In general, in order to display an image with a MIM (Metal Insulator Metal) liquid crystal display, the brightness is controlled by generating a negative voltage and dividing it by a resistor as shown in FIG. 1 or by adjusting the voltage using a variable resistor. . In other words, the conventional resistance dividing method (1) and the method (2) using the variable resistor will be described. In the method (1) of FIG. Or R1, VR1, and R2 as shown in (2) to control the output voltage with the variable resistor VR1 to drive the liquid crystal display. Since the panel temperature characteristic of the conventional MIM liquid crystal display configured as described above is lowered by 120mV change every 1 ° C, when the negative voltage is used, the negative voltage gradually decreases as the temperature increases, thereby displaying an image. The screen gradually darkens when I do it.

Therefore, an object of the present invention is to provide a circuit for correcting the phenomenon that the screen is dark by preventing the panel driving voltage caused by the temperature rise of the liquid crystal display by using a temperature correction circuit to solve the above problems.

In the temperature correction circuit for correcting the temperature change of the liquid crystal display device according to the present invention for achieving the above object,

A driving voltage adjusting unit for adjusting a driving voltage of the display liquid crystal device;

A temperature-voltage converter configured to determine an output potential according to a change in temperature of the liquid crystal display device; And a driving voltage converting unit configured to determine a change in the driving voltage of the liquid crystal display by the temperature voltage converting unit, and correct and output the change in accordance with the output voltage of the driving voltage adjusting unit.

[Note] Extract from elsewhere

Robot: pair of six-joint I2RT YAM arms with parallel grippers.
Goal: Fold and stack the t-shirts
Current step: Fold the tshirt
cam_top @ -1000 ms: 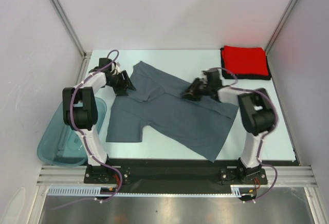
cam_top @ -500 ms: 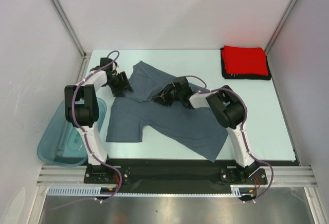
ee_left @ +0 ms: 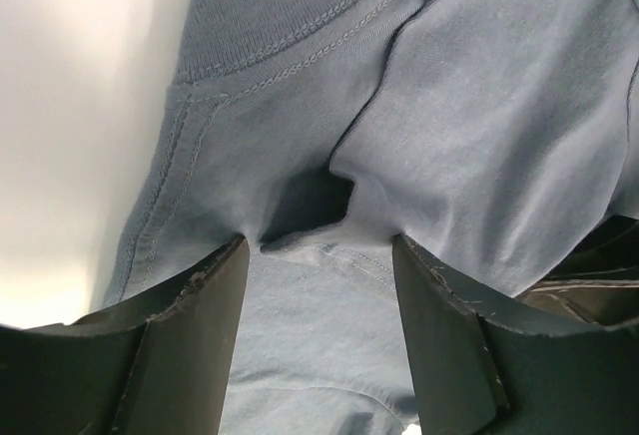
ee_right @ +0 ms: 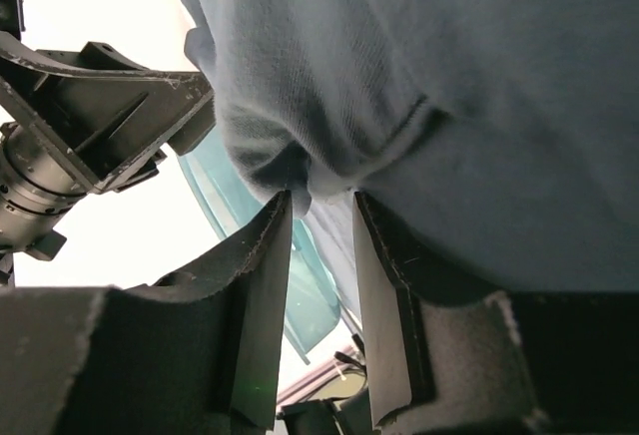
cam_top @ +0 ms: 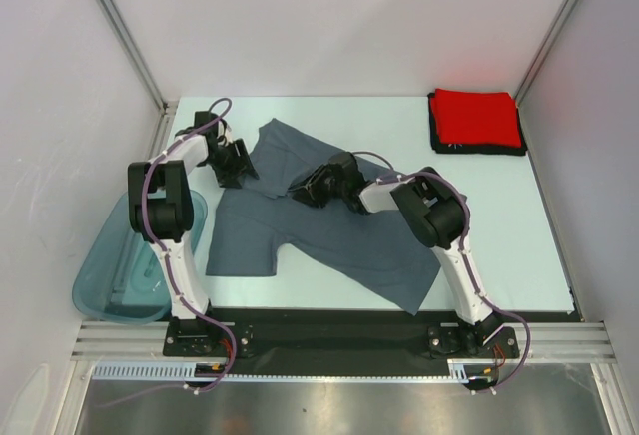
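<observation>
A: While I count from the biggest thing down, please check me. There is one pale flat table (cam_top: pixel 499 216), and on its middle one slate blue-grey cloth t-shirt (cam_top: pixel 339 230), lying open and a little wrinkled.

B: Yes, one. At the left side, beside the left arm, there is one translucent teal plastic tub (cam_top: pixel 100 280).

A: In the far right corner, one bright red folded t-shirt (cam_top: pixel 477 116) lies on one black folded t-shirt (cam_top: pixel 479 149). So there are three shirts together.

B: And two grippers. The left gripper (ee_left: pixel 319 245) has its jaws spread wide over the blue-grey shirt near the collar. A small ridge of cloth rises between them, not squeezed.

A: The right gripper (ee_right: pixel 319 198) has only a narrow gap, and a bunch of the same shirt sits at its tips. Whether it is pinched or only touching, I cannot tell.
</observation>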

Hereinafter, embodiments of the present invention will be described in detail with reference to the accompanying drawings.

2 is a block diagram of a temperature correction circuit of a liquid crystal display according to the present invention, and includes a temperature-voltage converter 100 for converting a change in temperature into a voltage and a panel driving voltage for correcting a negative voltage. The driving voltage converting unit 200 and the driving voltage adjusting unit for adjusting the driving voltage are configured.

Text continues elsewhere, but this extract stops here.